# Your assignment
All lines in the material below that hold "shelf" should be found and copied.

# Collected material
##########
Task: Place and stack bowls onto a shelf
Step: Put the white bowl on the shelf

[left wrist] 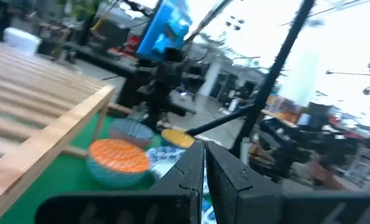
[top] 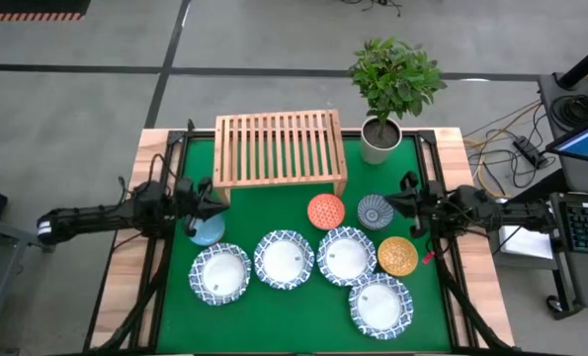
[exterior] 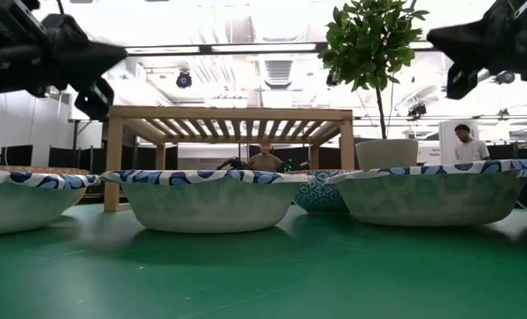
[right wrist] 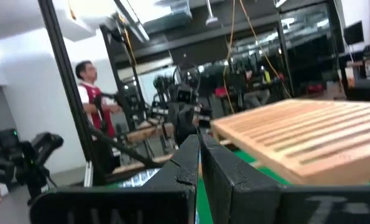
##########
# Exercise solution
Task: Place and stack bowls onto a shelf
Step: Put the white bowl on the shelf

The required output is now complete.